(The task):
Search the listing below for the line containing "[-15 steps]". From there through the line containing "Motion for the", transcribe every line exactly, both ends included.

(Available data):
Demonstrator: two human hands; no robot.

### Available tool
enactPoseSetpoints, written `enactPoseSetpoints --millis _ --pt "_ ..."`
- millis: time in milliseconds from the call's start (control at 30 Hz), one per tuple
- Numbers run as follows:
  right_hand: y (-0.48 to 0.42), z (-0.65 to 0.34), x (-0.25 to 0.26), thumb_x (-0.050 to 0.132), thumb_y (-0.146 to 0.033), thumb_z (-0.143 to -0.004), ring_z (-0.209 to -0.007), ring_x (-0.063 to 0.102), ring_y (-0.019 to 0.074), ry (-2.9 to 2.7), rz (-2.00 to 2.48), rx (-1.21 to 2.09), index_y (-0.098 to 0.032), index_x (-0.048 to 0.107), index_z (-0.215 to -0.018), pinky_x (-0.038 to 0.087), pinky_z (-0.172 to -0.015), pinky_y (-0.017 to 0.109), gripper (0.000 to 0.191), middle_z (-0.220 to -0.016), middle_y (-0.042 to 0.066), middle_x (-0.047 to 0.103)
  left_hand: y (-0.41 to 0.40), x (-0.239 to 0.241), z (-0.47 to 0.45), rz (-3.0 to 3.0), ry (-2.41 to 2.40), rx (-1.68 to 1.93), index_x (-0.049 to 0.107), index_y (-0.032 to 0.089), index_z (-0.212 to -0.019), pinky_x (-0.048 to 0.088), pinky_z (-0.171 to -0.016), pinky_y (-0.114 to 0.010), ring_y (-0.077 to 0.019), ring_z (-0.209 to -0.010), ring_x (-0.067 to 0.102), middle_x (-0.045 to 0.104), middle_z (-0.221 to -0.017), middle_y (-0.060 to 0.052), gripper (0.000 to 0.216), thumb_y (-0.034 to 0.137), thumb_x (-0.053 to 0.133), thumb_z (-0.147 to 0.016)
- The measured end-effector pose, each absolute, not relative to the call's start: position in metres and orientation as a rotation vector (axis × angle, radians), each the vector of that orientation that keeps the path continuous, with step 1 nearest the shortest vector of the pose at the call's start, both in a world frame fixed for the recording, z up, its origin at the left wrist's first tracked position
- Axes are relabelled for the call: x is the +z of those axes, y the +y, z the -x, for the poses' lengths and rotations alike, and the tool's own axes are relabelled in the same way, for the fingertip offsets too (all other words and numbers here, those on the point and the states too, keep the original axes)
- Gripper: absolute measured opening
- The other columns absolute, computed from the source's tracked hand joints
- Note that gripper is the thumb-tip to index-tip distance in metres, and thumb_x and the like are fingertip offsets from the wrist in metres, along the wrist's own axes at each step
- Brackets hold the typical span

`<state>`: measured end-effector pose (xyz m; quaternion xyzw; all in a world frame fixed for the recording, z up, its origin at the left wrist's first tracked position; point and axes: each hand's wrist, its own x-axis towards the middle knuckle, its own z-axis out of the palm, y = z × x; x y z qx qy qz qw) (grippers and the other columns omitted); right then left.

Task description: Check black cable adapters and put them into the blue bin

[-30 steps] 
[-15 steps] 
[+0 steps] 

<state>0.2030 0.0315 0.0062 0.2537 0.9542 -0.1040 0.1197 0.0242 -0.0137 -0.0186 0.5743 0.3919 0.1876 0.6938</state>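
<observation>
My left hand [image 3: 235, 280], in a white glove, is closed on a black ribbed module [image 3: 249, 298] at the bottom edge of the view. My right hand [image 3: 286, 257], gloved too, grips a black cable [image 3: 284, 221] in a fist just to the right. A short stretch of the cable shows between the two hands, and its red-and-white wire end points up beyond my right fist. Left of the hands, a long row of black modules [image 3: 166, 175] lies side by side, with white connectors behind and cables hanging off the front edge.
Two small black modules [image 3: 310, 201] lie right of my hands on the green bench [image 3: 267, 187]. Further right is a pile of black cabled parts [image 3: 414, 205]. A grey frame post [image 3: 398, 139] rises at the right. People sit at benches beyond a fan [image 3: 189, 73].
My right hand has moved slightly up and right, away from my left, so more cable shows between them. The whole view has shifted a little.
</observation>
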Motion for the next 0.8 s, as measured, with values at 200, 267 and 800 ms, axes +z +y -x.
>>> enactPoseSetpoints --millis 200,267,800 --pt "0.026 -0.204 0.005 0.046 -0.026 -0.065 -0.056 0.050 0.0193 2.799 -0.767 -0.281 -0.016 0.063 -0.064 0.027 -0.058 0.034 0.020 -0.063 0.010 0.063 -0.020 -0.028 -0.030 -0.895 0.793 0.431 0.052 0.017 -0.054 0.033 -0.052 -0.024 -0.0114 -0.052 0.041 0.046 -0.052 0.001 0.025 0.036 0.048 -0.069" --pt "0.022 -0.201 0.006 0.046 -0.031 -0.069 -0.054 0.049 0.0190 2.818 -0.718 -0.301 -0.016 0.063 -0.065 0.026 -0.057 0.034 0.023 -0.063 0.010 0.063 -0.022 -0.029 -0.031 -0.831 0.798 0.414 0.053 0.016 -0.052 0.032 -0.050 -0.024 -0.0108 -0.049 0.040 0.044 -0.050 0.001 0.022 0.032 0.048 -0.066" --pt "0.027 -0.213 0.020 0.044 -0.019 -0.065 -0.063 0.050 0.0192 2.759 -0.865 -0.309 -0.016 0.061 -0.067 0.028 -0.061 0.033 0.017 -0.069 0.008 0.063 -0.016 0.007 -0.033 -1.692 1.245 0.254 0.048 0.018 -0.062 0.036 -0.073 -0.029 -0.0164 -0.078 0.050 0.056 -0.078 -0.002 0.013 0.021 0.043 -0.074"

(Problem solution):
[-15 steps] 
[+0 steps] 

<state>0.2030 0.0315 0.0062 0.2537 0.9542 -0.1040 0.1197 0.0242 -0.0137 -0.0186 0.5743 0.3919 0.1876 0.6938</state>
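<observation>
My left hand [image 3: 235, 280], in a white glove, is closed on a black ribbed module [image 3: 249, 298] at the bottom edge of the view. My right hand [image 3: 286, 257], gloved too, grips a black cable [image 3: 284, 221] in a fist just to the right. A short stretch of the cable shows between the two hands, and its red-and-white wire end points up beyond my right fist. Left of the hands, a long row of black modules [image 3: 166, 175] lies side by side, with white connectors behind and cables hanging off the front edge.
Two small black modules [image 3: 310, 201] lie right of my hands on the green bench [image 3: 267, 187]. Further right is a pile of black cabled parts [image 3: 414, 205]. A grey frame post [image 3: 398, 139] rises at the right. People sit at benches beyond a fan [image 3: 189, 73].
My right hand has moved slightly up and right, away from my left, so more cable shows between them. The whole view has shifted a little.
</observation>
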Motion for the next 0.8 s, as measured, with values at 200, 267 and 800 ms, axes +z +y -x.

This concludes the response to the exercise.